* [What you need to do]: List each line of the data that holds the string "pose".

* [Entries taken from a collection]:

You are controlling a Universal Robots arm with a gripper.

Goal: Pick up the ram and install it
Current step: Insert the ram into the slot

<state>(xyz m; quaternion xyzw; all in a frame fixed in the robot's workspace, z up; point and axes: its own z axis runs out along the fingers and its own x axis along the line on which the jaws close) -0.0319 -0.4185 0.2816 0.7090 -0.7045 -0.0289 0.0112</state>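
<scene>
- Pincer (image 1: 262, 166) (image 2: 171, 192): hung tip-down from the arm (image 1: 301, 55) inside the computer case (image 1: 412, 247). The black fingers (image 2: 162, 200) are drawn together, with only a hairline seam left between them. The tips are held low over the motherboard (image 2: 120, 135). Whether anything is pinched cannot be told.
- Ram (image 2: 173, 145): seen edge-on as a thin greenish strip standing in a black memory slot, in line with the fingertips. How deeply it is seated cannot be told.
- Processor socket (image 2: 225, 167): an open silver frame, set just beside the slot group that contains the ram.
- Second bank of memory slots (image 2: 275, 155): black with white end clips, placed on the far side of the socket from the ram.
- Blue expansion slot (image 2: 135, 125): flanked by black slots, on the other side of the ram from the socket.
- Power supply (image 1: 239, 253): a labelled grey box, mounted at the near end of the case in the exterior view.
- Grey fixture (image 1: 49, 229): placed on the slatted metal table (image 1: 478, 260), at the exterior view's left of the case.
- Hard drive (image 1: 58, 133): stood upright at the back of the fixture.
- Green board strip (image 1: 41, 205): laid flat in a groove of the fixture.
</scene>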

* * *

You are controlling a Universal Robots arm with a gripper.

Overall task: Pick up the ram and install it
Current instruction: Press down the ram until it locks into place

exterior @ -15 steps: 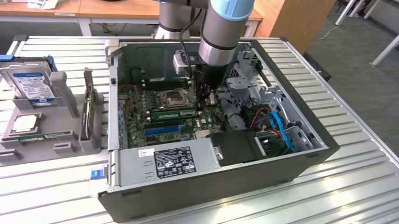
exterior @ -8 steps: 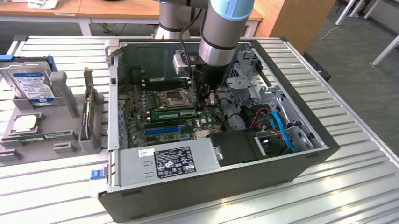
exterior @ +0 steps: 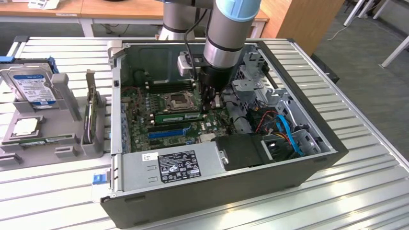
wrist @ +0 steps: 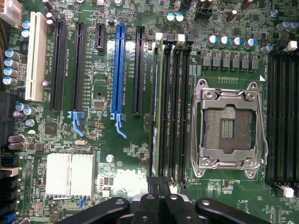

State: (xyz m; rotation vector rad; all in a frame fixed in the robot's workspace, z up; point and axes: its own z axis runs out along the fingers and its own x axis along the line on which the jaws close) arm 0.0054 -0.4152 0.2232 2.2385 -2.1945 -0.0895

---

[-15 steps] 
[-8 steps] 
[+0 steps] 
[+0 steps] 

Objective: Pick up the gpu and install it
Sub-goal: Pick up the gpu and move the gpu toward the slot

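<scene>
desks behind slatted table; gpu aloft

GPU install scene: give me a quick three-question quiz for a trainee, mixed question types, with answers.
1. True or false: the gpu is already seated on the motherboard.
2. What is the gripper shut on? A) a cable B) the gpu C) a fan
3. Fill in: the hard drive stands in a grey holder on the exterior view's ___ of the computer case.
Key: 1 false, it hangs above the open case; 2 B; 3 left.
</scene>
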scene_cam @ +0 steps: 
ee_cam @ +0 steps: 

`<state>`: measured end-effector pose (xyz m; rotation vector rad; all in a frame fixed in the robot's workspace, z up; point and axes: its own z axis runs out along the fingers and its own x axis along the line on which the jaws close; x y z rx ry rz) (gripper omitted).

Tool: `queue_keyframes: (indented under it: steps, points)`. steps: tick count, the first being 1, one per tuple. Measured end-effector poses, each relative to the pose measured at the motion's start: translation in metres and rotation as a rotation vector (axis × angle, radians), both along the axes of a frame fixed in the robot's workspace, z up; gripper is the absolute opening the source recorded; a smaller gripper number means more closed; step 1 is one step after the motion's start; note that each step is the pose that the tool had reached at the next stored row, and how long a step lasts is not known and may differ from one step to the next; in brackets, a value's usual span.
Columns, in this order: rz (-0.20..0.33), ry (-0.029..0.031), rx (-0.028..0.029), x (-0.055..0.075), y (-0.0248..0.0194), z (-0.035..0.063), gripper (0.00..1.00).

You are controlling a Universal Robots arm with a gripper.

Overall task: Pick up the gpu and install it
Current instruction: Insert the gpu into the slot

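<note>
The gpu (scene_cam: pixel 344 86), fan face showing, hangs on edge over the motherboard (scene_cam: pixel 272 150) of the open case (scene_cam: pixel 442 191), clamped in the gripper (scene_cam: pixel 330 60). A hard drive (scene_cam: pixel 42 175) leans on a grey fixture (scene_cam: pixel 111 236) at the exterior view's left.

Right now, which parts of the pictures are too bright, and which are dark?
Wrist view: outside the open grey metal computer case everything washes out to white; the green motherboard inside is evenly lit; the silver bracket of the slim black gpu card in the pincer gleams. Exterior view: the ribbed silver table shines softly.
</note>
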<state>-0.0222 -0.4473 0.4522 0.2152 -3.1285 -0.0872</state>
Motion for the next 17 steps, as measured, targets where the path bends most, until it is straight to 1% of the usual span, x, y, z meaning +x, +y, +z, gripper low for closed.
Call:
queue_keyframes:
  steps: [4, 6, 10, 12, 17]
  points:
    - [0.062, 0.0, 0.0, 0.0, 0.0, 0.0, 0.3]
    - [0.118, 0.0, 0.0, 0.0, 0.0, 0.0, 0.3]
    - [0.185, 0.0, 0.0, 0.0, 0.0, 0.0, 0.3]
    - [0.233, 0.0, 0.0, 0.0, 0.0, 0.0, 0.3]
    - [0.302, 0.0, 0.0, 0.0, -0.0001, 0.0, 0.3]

* [Worked solution]:
`<state>`: measured end-effector pose (xyz m; rotation vector rad; all in a frame fixed in the robot's workspace, z up; point and axes: its own z axis runs out along the fingers and its own x axis along the line on which the jaws close; x y z rx ry rz) (gripper omitted).
Tool: `queue_keyframes: (indented under it: steps, points)`. steps: tick count, the first being 1, one per tuple. Measured end-effector poses, each relative to the pose measured at the motion's start: translation in metres and rotation as a rotation vector (axis × angle, radians), both along the axes of a frame fixed in the robot's workspace, z up; gripper is the absolute opening the source recorded; a smaller gripper number means more closed; step 1 is one step after the motion's start; note that each step is the pose that the tool had reached at the next stored row, and how long a step lasts is not known and may differ from one step to the next; in brackets, a value's usual span.

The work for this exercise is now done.